Beginning at the line containing "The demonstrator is", restate each line of the listing below word for word until the last one has been given.

+++ Information supplied +++

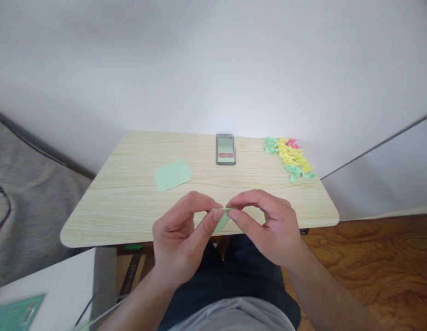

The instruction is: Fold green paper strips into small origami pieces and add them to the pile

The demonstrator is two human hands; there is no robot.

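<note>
Pinching the green paper (222, 222) between fingertips of left hand (179, 236) and right hand (274, 225), over the table's (130, 216) near edge — seemingly part-folded. Apparently done: folded paper pieces (292, 155) at right — left over, lying flat: green sheets (172, 176).

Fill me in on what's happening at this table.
A person pinches a small green paper between the fingertips of the left hand and right hand, near the table's front edge. Flat green sheets lie to the left, a blurred phone-like object sits at the back, and folded green, yellow and pink pieces cluster on the right.
</note>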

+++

- [Your solution]
The demonstrator is two human hands; there is no robot.

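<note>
Pinching the green paper (222, 222) between fingertips of left hand (179, 236) and right hand (274, 225), over the table's (130, 216) near edge — seemingly part-folded. Apparently done: folded paper pieces (292, 155) at right — left over, lying flat: green sheets (172, 176).

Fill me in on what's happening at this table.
A person pinches a small green paper between the fingertips of the left hand and right hand, near the table's front edge. Flat green sheets lie to the left, a blurred phone-like object sits at the back, and folded green, yellow and pink pieces cluster on the right.
</note>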

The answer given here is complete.